Comunque una terapia non esclude l’altra… o sì?
Una terapia non esclude mai l’altra. Occorre solamente prestare attenzione alla questione del feticcio di cui ho parlato poc’anzi. Io ho pazienti che considero assolutamente guariti, eppure essi continuano a prendere farmaci perché il medico continua a dire loro: “Riduciamo, riduciamo, riduciamo… ma comunque non smettiamo, perché..”. Dal mio personale punto di vista questo non è sano: è assodato che i farmaci hanno effetti esaltanti sotto certi aspetti ma conservano molti punti interrogativi… e anche sotto l’aspetto emotivo - come dicevo prima - dopo un po’ si crea l’idea che tu non ce la farai senza quella roba lì; ricordo una persona, diabetica ed insulino-dipendente da molti anni che, dopo alcune sedute, si è accorta autoanalizzandosi quotidianamente che non aveva più bisogno di iniettarsi l’insulina. Ciononostante non riusciva a smettere, anche se i risultati evidenziavano clamorosamente una guarigione totale.

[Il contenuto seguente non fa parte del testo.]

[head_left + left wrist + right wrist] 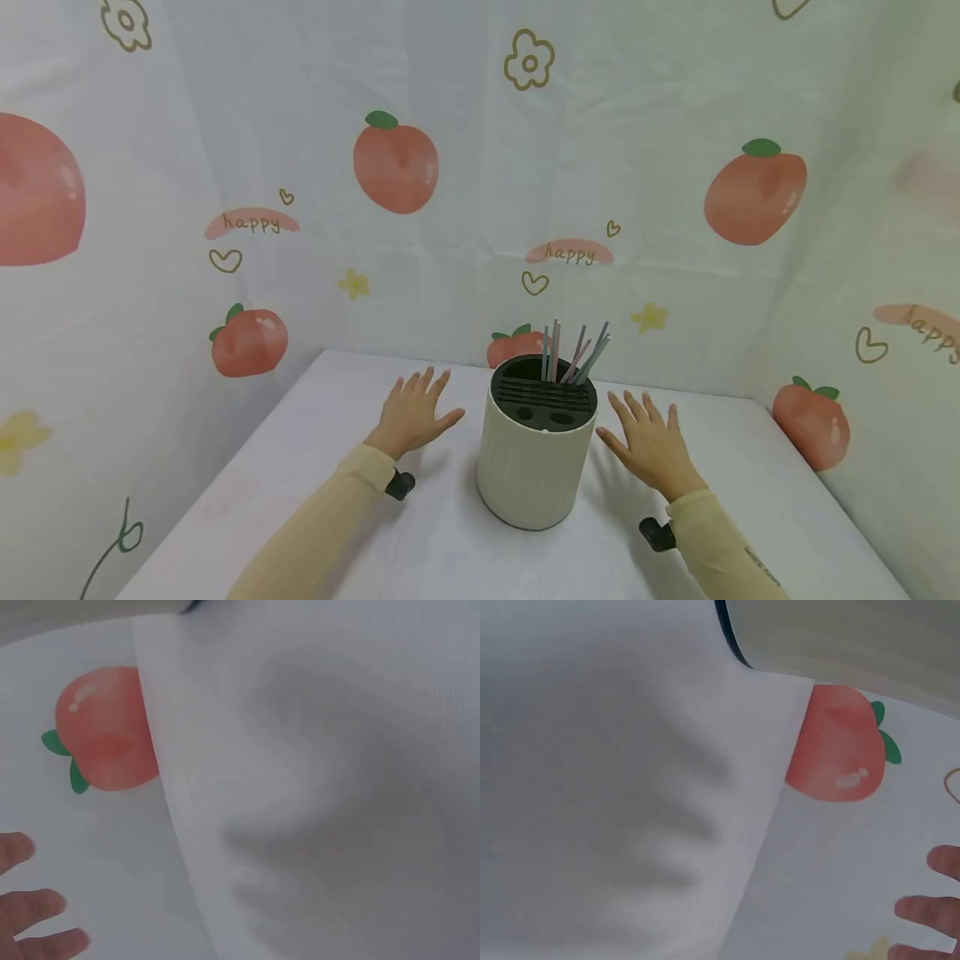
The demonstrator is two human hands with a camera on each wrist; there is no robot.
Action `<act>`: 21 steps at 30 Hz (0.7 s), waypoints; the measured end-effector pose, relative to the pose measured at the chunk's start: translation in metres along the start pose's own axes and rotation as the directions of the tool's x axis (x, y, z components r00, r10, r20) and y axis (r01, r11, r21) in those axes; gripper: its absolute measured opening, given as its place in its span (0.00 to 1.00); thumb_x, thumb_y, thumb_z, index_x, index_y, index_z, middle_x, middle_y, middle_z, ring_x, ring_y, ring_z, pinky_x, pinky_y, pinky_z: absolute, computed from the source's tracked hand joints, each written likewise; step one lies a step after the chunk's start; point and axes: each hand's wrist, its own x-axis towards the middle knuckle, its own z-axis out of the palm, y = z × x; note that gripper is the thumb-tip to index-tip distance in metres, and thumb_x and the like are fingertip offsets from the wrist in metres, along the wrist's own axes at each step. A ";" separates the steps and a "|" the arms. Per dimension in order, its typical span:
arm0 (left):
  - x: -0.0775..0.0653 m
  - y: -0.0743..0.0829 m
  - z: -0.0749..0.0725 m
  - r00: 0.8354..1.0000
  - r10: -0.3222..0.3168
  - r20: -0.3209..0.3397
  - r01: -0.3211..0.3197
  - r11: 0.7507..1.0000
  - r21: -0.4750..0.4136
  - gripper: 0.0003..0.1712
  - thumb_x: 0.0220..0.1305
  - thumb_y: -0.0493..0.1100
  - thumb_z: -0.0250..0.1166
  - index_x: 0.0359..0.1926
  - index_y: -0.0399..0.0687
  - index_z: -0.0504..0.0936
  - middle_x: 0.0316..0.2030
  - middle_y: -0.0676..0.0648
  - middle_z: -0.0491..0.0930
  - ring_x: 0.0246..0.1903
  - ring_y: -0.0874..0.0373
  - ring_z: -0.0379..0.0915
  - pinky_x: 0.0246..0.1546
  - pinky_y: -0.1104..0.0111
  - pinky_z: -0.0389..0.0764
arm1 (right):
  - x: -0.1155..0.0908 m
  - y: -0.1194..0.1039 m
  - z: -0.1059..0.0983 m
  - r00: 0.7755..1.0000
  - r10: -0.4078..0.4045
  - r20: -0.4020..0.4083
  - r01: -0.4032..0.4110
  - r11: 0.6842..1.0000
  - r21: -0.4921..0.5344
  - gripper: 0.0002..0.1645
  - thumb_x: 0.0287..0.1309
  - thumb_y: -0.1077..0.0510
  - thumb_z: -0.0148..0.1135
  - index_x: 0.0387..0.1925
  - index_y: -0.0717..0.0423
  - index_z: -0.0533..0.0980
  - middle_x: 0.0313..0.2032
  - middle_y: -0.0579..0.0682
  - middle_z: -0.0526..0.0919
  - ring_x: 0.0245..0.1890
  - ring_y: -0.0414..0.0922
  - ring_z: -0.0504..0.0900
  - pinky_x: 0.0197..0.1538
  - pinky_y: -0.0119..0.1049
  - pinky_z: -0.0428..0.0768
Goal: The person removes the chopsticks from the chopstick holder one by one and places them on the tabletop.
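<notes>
Holder w/ black slotted top is stood upright on surface, approx. midway betw. L & R edges. Thin sticks are held in its compartment twd far edge. L hand is raised betw. holder & L edge, R hand betw. holder & R edge; each grip is spread, set apart from holder.

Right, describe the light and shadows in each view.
Head view: soft light, faint shadows near the person's left hand, right hand and cream cylindrical holder with black top; left wrist view: dim, broad blurry hand-shaped shadow across the smooth white tabletop; right wrist view: also dim, soft-edged finger shadows on that tabletop.
</notes>
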 end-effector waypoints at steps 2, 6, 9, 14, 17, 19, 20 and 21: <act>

Le ci è voluto un bel po’ (di tempo e di coraggio) prima che riuscisse a smettere di continuare a propinarsi l’insulina, perché erano anni che tutti i giorni, diverse volte al giorno “si faceva la punturina” ed era diventato assolutamente un “drogato”! Gestualmente, psicologicamente, emotivamente. I suoi occhi leggevano, sì, sullo schermo valori normali, però il suo bambino interiore era paralizzato dalla paura. C’è voluto del bello e del buono prima che ci riuscisse! Tornando alla tua domanda tengo a sottolineare, però, che a volte tutte le tecniche del mondo non valgono quanto una buona parola, detta al momento giusto. Questo si evidenzia dalle persone che si rivolgono a me tramite il mio sito internet (http://digilander.libero.it/brunocolombino – ndr) e con le quali, anche per problemi logistici, non ho contatti in persona ma solamente telefonici o, addirittura, epistolari. Eppure si conseguono risultati eclatanti anche “solo” interloquendo a voce o per iscritto… per la verità, devo confessare che anche qui un po’ di tecnica non guasta, eh?…

Che tipo di persone si rivolgono a te?
Ahimè, spesso, i disperati, almeno in questo contesto storico… la grande maggioranza sono persone che hanno gia fatto la chemioterapia per un cancro, oppure che prendono da anni psicofarmaci di vario tipo per una depressione, alcuni asseriscono di aver già provato di tutto, non pochi sono andati anche all’estero, cercando di scovare cure particolari per i loro malanni… e poi vengono da me! Per questo me ne dolgo: perché incontro persone che ormai per anni hanno permesso che un problema si radicasse profondamente; come già diceva Ovidio (vissuto un bel po’ di tempo fa, eh?!…) “Da quanto più tempo si è radicato un male, più ci vuol tempo a guarire; se tu prendi provvedimenti celermente, fai in fretta anche a riacquistare la normalità”. Purtroppo è tendenza diffusa il fatto di considerare la cosiddetta “medicina alternativa” come l’ultima spiaggia. Ciò fa sì che si presentino a me persone afflitte da molto tempo da un male il quale nel frattempo si è anche aggravato, ha assunto complicanze varie ed oltre a ciò, magari, dette persone hanno subìto alterazioni farmacologiche, effetti collaterali, operazioni chirurgiche, irradiazioni, ecc., e di conseguenza hanno delle complicazioni abbastanza importanti per cui, sovente, i miglioramenti conseguiti qui vengono reputati una specie di miracolo!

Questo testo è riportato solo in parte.